▸ **Aim of the task**: This exercise asks for every line of the material that includes the word "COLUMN".

▸ **Data to examine**:
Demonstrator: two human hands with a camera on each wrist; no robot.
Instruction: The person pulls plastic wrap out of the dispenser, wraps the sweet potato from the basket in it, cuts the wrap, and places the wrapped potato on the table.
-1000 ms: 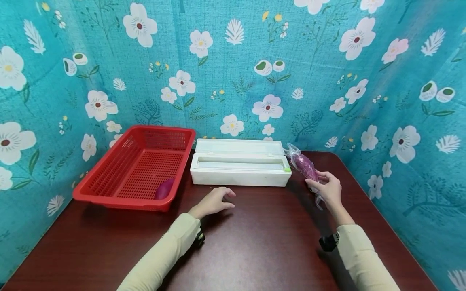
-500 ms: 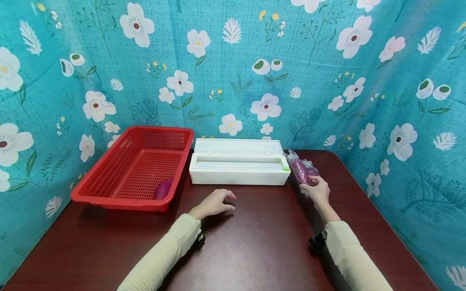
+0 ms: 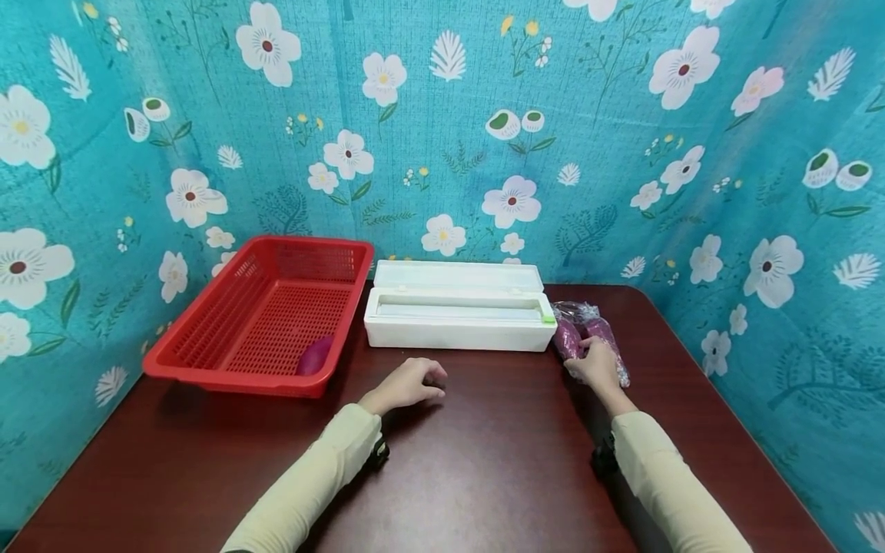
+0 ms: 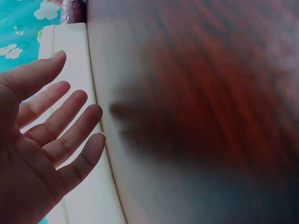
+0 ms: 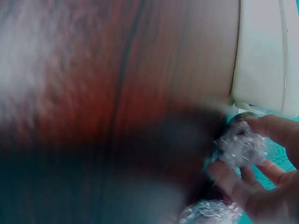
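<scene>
Beside the right end of a white cling film box (image 3: pixel 456 336), my right hand (image 3: pixel 598 367) has its thumb and fingers around the near end of a purple oblong vegetable (image 3: pixel 567 338) wrapped in clear film. A second wrapped purple vegetable (image 3: pixel 608 338) lies just to its right. In the right wrist view the fingers touch the crinkled film (image 5: pixel 240 145) of the held one. My left hand (image 3: pixel 408 382) hovers over the table in front of the box, fingers loosely bent and holding nothing; the left wrist view shows its palm (image 4: pixel 28 172) bare.
At the left stands a red plastic basket (image 3: pixel 155 365) with an unwrapped purple vegetable (image 3: pixel 315 355) inside. The box's lid (image 3: pixel 456 276) is raised at the back. A floral curtain (image 3: pixel 442 153) hangs behind the dark table (image 3: pixel 484 461).
My right hand has moved left with the wrapped vegetable, lowering it beside the box. The second wrapped one has come into view to its right. My left hand stays put.
</scene>
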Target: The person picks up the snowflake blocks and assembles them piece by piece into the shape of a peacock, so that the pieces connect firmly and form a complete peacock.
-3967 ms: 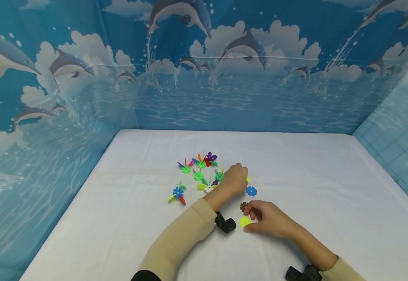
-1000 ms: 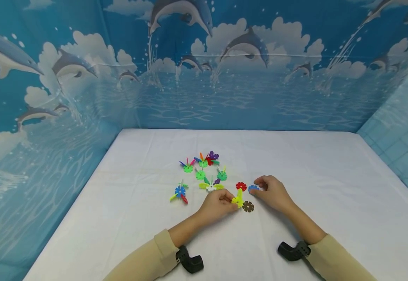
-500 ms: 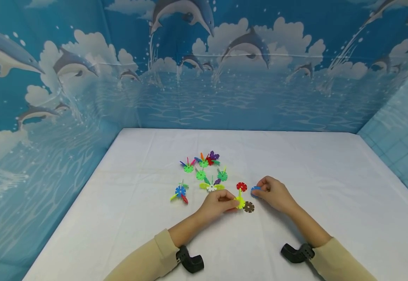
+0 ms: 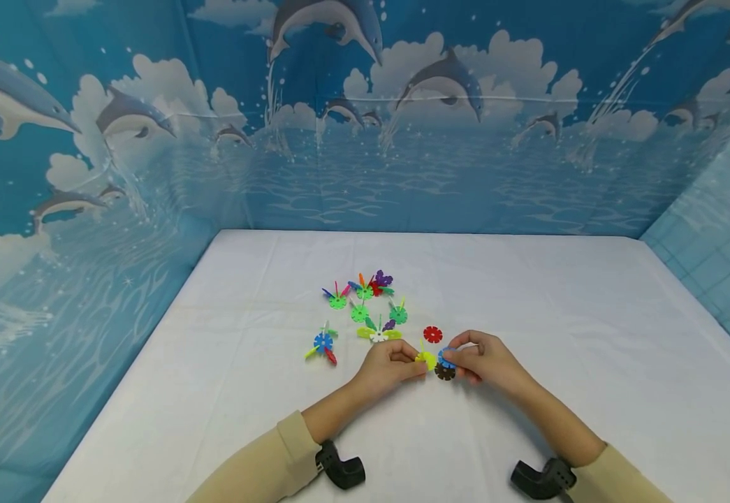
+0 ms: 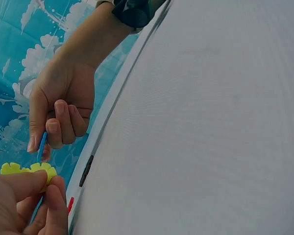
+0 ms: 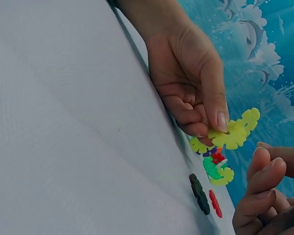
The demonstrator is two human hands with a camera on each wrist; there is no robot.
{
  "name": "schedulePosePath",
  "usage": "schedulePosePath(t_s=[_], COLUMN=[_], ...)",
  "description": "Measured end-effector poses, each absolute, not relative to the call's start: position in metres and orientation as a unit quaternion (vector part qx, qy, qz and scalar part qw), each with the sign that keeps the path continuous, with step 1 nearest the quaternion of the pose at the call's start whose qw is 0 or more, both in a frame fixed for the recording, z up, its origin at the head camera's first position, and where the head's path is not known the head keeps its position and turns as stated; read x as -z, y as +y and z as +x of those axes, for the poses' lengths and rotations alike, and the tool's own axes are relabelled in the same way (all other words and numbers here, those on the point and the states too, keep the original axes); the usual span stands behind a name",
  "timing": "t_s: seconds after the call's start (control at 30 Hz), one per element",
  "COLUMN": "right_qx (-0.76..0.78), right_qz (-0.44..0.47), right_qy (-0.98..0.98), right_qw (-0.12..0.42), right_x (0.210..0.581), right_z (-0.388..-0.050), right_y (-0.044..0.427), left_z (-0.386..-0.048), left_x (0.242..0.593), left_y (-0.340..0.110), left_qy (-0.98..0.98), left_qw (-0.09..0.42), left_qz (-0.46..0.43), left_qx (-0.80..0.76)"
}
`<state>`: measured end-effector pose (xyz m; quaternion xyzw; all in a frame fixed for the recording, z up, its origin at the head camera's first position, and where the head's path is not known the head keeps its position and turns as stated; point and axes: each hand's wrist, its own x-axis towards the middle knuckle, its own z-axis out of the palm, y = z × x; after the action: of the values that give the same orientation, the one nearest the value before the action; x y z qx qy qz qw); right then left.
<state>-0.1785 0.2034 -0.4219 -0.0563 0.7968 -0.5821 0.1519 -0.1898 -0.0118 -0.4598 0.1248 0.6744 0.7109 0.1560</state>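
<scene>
My left hand (image 4: 390, 367) pinches a pair of joined yellow snowflake discs (image 6: 230, 134) between thumb and fingers; one disc stands at an angle to the other. Close to its right, my right hand (image 4: 493, 360) pinches a blue snowflake disc (image 4: 446, 358) by the edge. Seen in the left wrist view, the blue disc (image 5: 41, 146) is held edge-on near the yellow discs (image 5: 44, 170); whether they touch I cannot tell. A brown disc (image 4: 445, 373) lies on the table beneath the blue one, partly covered by it. Just behind lies a red disc (image 4: 432, 334).
Several assembled disc pieces stand left of the hands on the white table (image 4: 226, 419): a blue-centred one (image 4: 323, 342), a white-centred one (image 4: 378, 336), and green-centred ones such as this far-left piece (image 4: 337, 301). A dolphin-print curtain (image 4: 365, 175) hangs behind the table.
My left hand has come back from the far side and now holds the yellow discs. My right hand has lifted the blue disc off the table and brought it left, over the brown disc.
</scene>
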Motion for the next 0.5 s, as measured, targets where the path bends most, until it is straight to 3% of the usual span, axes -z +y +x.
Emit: schedulePosePath(t_s=[0.5], right_qx=[0.599], right_qz=[-0.038], right_qy=[0.788], right_qw=[0.137], right_x=[0.4261], right_z=[-0.1733], right_y=[0.1935], left_z=[-0.1895], left_x=[0.4606], left_y=[-0.0117], left_qy=[0.669], left_qw=[0.152], left_qz=[0.14], left_qx=[-0.714])
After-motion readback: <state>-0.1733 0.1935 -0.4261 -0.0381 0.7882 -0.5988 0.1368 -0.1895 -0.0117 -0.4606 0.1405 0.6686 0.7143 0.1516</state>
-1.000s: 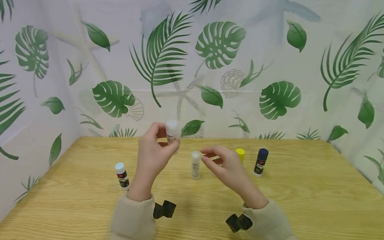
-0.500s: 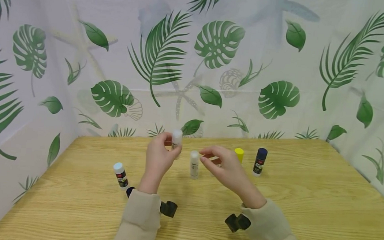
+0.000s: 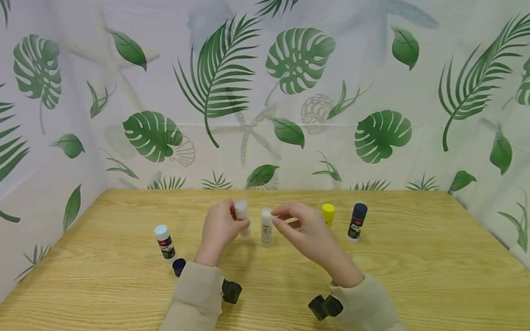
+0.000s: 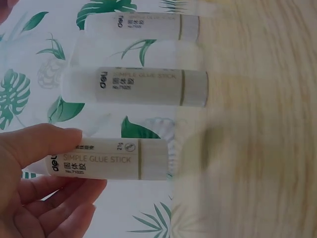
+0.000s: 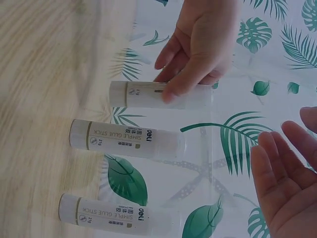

▸ **Written answer**:
  "usage": "schedulePosePath(t_s=[_], COLUMN=[_], ...)",
  "COLUMN": "right_qx (-0.76..0.78), right_qz (-0.44..0.47), right_qy (-0.98..0.98), right_qw (-0.12..0.42), right_x (0.210..0.581), right_z (-0.388..-0.050), right_y (-0.044..0.427), left_z (-0.386..-0.048), left_x (0.242..0.593), left_y (-0.340..0.110), left_qy (-0.98..0.98), left_qw (-0.09..0.42), left_qz (-0.46..0.43), left_qx (-0.80..0.76)"

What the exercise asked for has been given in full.